Columbia University Health Sciences, New York NY

Investigators

Linked publications & trials

Abstract

[unreadable] DESCRIPTION (provided by applicant): Plasma high density lipoproteins (HDL) are a major protective factor in atherosclerosis and recently treatments have been devised to increase HDL levels and hopefully reduce atherosclerosis. However, the mechanisms of the protective effect of HDL are incompletely understood. Mutations in ABCA1 result in low HDL and impaired efflux of cholesterol from macrophage foam cells to lipid-poor apoA-I. However, while ABCA1 plays a key role in HDL formation, ABCA1 interacts poorly with HDL particles that form the bulk of plasma HDL. This observation led to our recent discovery that two LXR-induced half-transporters, ABCG1 and ABCG4, mediate cholesterol efflux to HDL particles but not to lipid-poor apoA-I. The central hypothesis of this project is that the activities of ABCG1 and possibly ABCG4 mediate the protective effect of HDL by promoting the efflux of cholesterol from macrophages and other vascular cells to HDL. In Aim 1, we will evaluate the cellular mechanisms of cholesterol efflux mediated by ABCG1/4 and a potential role of ABC transporters in preventing cholesterol-induced macrophage apoptosis. In Aim 2 the role of ABCG1 and ABCG4 in vivo will be evaluated in gene knock-out mice and effects of transporters on atherogenesis will be evaluated in apoE and LDL R KO backgrounds. In Aim 3, the function of ABCG1 in specific cell types in atherosclerotic lesions will be evaluated by development of conditional knock-outs.

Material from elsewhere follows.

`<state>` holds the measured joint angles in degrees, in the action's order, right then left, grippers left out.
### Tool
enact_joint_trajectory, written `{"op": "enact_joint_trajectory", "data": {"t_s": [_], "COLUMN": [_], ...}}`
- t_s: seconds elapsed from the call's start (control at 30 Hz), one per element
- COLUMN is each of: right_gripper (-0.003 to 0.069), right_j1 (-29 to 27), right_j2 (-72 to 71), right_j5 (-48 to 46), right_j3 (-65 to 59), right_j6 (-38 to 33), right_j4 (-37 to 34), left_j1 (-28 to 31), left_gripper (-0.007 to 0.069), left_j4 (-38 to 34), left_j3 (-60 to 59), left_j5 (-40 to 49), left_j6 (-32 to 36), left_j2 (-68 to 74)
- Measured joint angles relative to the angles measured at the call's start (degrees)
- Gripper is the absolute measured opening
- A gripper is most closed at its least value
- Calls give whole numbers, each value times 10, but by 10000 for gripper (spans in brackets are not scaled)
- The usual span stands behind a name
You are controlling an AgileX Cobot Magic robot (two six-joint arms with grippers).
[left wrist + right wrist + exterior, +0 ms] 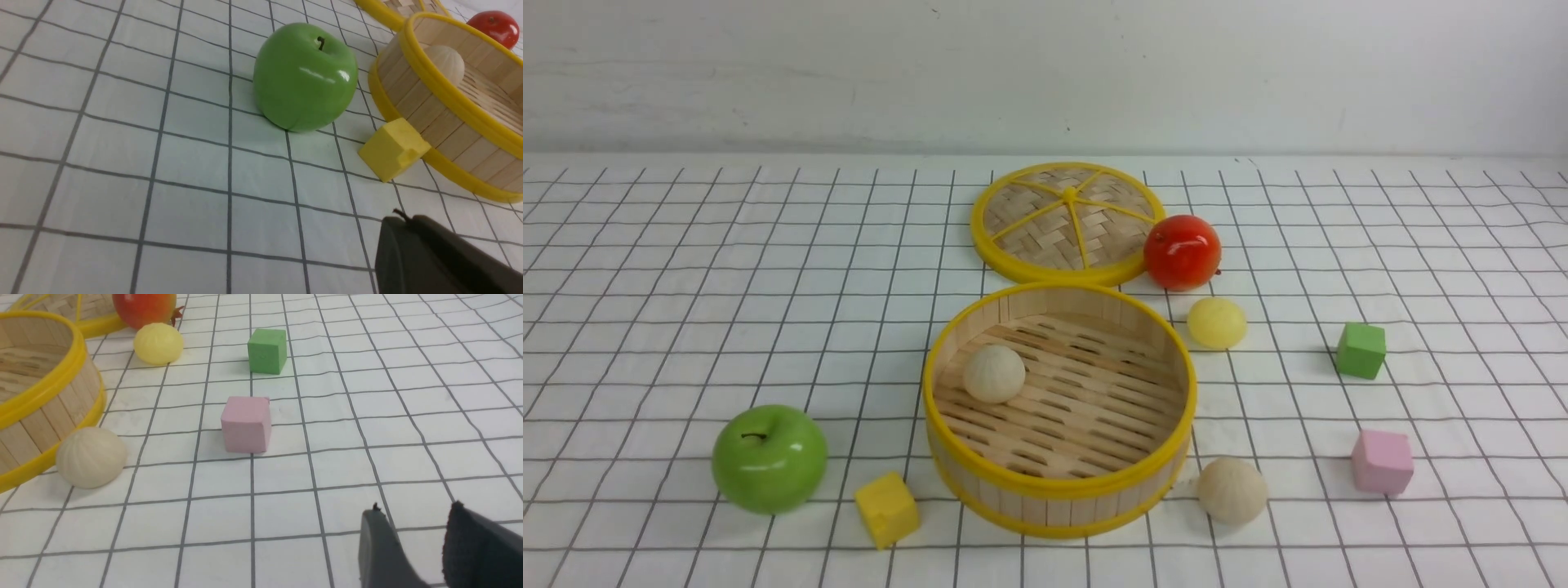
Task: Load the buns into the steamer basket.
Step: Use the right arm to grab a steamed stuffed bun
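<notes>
Bamboo steamer basket (1058,490) — cream bun (994,373) inside; yellow bun (1216,322), beige bun (1232,490) outside

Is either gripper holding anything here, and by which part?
Nothing is held. The right gripper stands open and empty; the left gripper carries nothing either.

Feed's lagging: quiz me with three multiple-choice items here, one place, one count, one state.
1. How many buns lie in the steamer basket? A none, B one, C three.
2. Where is the pale yellow bun? A inside the basket, B on the table beside the red fruit, C held in a gripper.
3. The right gripper is: A open and empty, B shut on a bun, C shut on nothing.

Answers: 1 B, one cream bun sits on the slats; 2 B, it rests by the fruit; 3 A, a gap shows between its fingers.
</notes>
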<state>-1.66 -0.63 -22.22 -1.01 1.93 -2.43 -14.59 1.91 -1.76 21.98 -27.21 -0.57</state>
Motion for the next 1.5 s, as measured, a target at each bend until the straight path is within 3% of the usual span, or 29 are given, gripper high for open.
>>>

The specific roles of ABCG1 and ABCA1 in HDL protection will be evaluated by seeing if the protective effect of increased HDL levels resulting from apoA-I overexpression is reduced in a setting of macrophage ABCG1 and/or ABCA1 deficiency. This project will evaluate the mechanisms and in vivo significance of new cellular cholesterol efflux pathways involving ABCG1 and ABCG4, and may lead to new therapeutic concepts, such as combined treatments to both increase HDL levels and to up-regulate ABC transporters in arterial wall cells. [unreadable] [unreadable]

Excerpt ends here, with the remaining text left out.